What is needed ▸ Among the lines of the records below, count those with the word "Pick". Reply with that number alone.

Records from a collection
<<<<

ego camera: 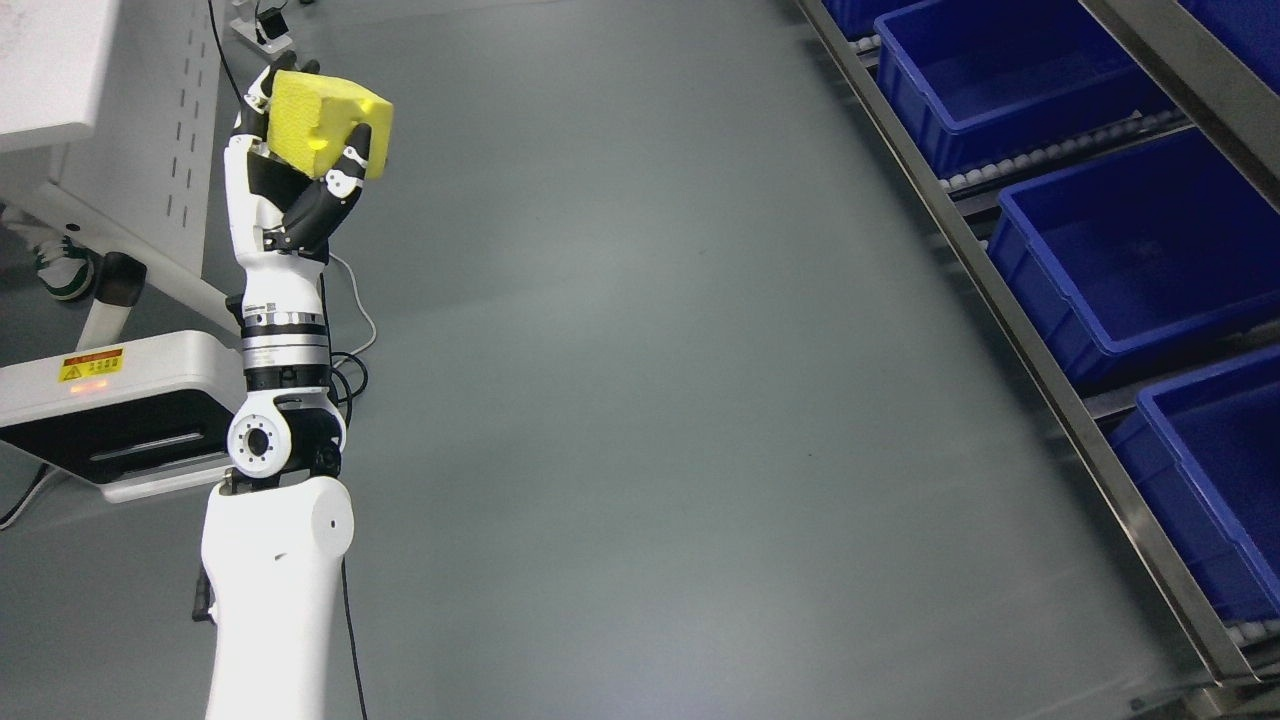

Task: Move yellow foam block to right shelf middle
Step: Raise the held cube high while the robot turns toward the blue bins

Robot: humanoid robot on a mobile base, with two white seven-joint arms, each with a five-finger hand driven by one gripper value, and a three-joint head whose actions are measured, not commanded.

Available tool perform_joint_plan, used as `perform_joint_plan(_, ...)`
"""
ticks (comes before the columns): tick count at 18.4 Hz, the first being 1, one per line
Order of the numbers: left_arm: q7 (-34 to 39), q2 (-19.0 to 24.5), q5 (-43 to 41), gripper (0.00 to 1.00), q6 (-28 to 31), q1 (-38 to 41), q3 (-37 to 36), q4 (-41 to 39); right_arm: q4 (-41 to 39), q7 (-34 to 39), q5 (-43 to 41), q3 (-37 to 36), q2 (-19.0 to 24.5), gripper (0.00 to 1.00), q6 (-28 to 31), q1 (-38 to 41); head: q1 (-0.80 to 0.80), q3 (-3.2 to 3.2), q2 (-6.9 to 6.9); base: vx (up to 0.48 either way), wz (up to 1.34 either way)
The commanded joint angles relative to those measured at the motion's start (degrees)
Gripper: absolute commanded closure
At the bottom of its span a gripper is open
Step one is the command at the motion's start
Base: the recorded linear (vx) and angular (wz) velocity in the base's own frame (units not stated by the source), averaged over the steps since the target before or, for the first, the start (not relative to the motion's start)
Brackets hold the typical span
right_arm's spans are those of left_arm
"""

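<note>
The yellow foam block (325, 128) is up in the air at the upper left of the head view, clamped in the left hand (300, 175). Dark fingers (352, 160) wrap over the block's lower front face, and more fingertips show at its top left edge, so the grip comes from both sides. The block is chunky, with a rough notch on its near face. The left arm (280, 480) rises almost straight up from the bottom edge, white forearm shell below, a round joint, then a black-and-silver wrist band under the hand.

Below and all around is bare grey floor (650, 400). A black cable (350, 620) trails down beside the arm. To the left stands a white perforated cabinet (150, 120), and lower down a white machine base with a yellow warning label (90, 365). A shoe (60, 270) of a person peeks in at the left edge.

Well apart, on the far right, runs the metal shelf (1030, 340) with roller tracks, carrying blue bins: a top bin (1000, 80), a middle bin (1130, 270), a near bin (1210, 470). The block is nowhere near them.
</note>
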Motion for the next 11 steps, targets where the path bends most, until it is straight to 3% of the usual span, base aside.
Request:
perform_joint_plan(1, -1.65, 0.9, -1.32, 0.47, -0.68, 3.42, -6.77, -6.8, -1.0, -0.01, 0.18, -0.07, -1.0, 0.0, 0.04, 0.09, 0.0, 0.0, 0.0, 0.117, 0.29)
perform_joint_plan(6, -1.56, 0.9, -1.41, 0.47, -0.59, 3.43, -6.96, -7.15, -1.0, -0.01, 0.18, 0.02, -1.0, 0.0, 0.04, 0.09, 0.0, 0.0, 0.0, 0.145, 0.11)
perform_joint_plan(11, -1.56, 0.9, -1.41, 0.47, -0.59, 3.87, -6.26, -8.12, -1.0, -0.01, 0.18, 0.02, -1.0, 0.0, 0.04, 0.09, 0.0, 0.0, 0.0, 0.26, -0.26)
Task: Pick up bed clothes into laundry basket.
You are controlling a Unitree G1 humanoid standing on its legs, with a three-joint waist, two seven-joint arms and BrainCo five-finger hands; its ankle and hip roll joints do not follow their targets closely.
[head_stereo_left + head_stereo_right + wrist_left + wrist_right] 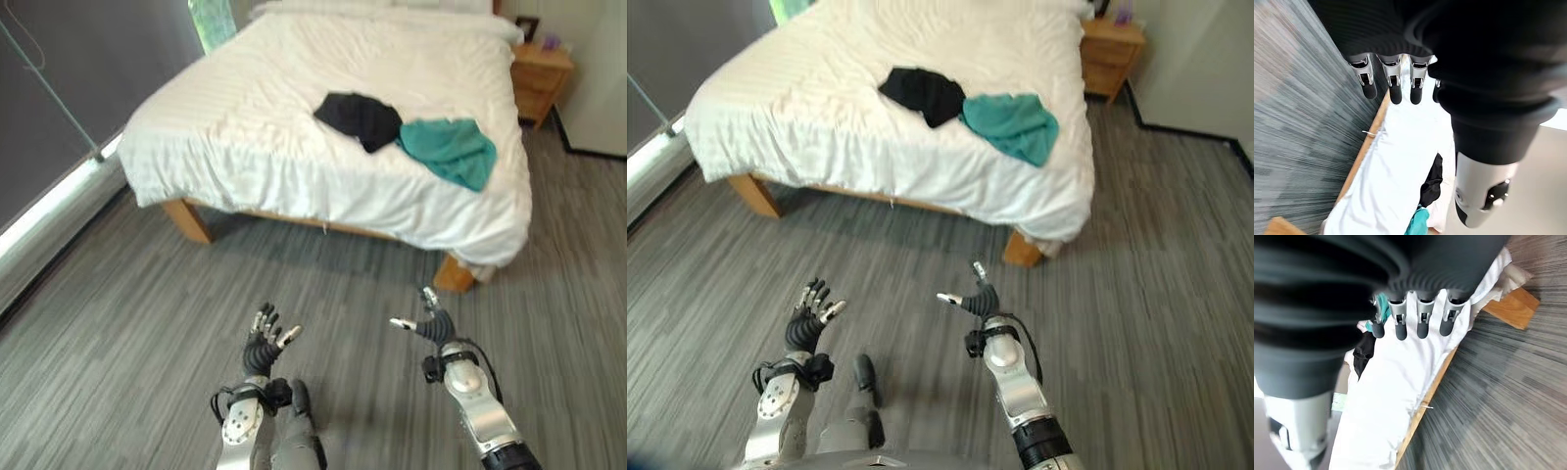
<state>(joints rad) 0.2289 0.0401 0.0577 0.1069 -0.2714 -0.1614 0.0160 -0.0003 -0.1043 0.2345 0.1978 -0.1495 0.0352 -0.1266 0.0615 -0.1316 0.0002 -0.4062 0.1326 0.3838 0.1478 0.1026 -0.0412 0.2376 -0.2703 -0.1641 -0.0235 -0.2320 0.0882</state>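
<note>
A black garment and a teal garment lie touching each other near the foot corner of a bed with a white cover. Both garments also show past my fingers, the black one and the teal one. My left hand is held over the grey floor well short of the bed, open and empty. My right hand is beside it at the same height, fingers straight, holding nothing.
A wooden nightstand stands at the bed's far right. A dark wall panel with a light strip at its foot runs along the left. Grey plank floor lies between me and the bed.
</note>
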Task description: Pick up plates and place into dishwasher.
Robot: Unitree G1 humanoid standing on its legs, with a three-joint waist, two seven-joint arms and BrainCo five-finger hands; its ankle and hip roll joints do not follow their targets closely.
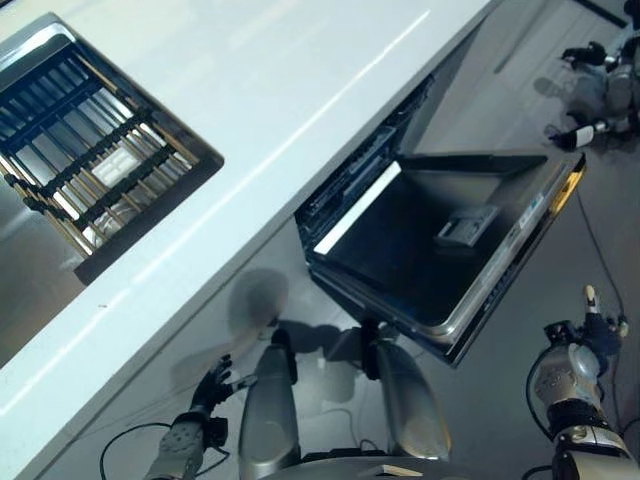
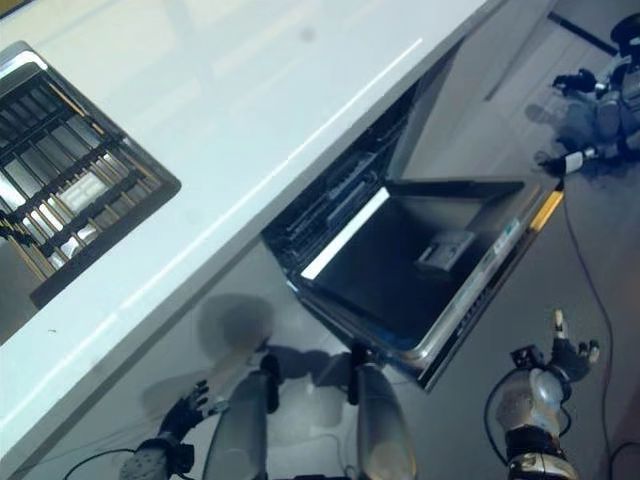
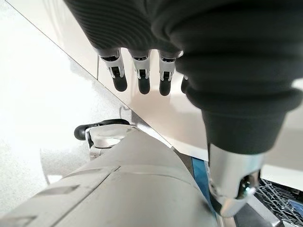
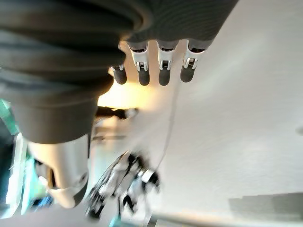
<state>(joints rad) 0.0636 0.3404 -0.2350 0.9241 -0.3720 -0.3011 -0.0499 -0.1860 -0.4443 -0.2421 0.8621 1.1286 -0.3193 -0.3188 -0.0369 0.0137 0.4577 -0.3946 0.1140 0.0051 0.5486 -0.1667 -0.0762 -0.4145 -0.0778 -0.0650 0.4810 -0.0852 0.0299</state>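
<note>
- White countertop [image 1: 250, 120] runs across the scene, with a sink [image 1: 30, 60] holding a dark wire rack [image 1: 85, 150] set into it; I can make out no plates on the counter or in the rack.
- Dishwasher [image 1: 440, 250] under the counter stands with its door dropped open, the dark inner face bare.
- Left hand [image 1: 213, 385] hangs low beside the cabinet front, fingers [image 3: 138, 75] loosely apart, nothing in them.
- Right hand [image 1: 590, 325] hangs low just past the door's corner, fingers [image 4: 163, 66] relaxed and empty.
- Judged from this, loading has not begun: the door is ready, but a plate is yet to be found, lifted and racked.
</note>
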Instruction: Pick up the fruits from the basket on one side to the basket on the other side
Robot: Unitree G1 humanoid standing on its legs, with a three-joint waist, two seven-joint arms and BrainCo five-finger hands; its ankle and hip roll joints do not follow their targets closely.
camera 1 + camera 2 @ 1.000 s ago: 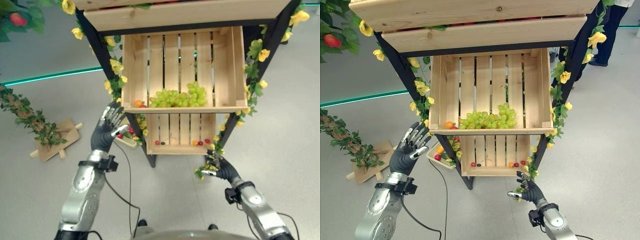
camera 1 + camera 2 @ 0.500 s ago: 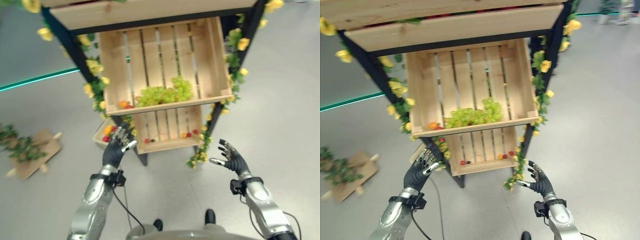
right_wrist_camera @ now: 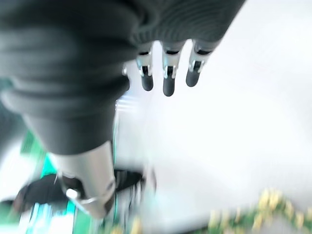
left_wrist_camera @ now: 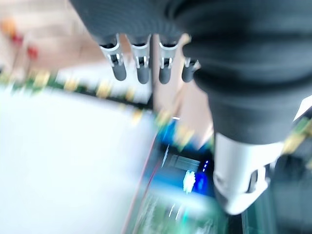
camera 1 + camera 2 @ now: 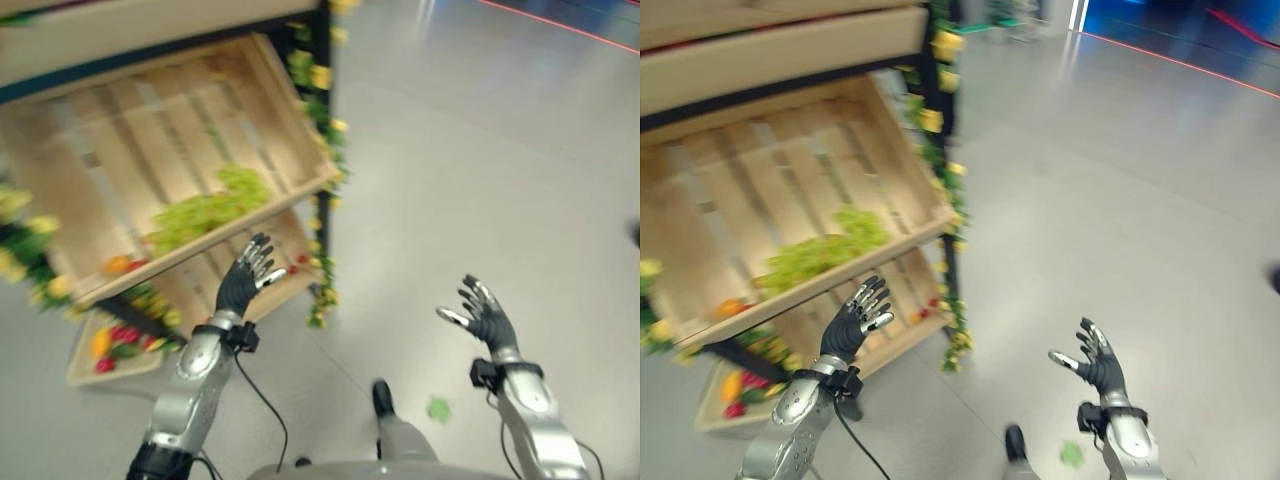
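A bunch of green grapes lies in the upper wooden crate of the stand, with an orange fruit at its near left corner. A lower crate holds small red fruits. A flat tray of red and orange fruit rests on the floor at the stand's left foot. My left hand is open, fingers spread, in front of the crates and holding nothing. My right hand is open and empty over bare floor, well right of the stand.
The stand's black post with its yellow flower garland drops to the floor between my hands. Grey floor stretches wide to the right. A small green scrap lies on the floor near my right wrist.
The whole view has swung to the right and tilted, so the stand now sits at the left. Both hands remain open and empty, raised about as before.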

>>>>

Answer for this exercise ▸ 3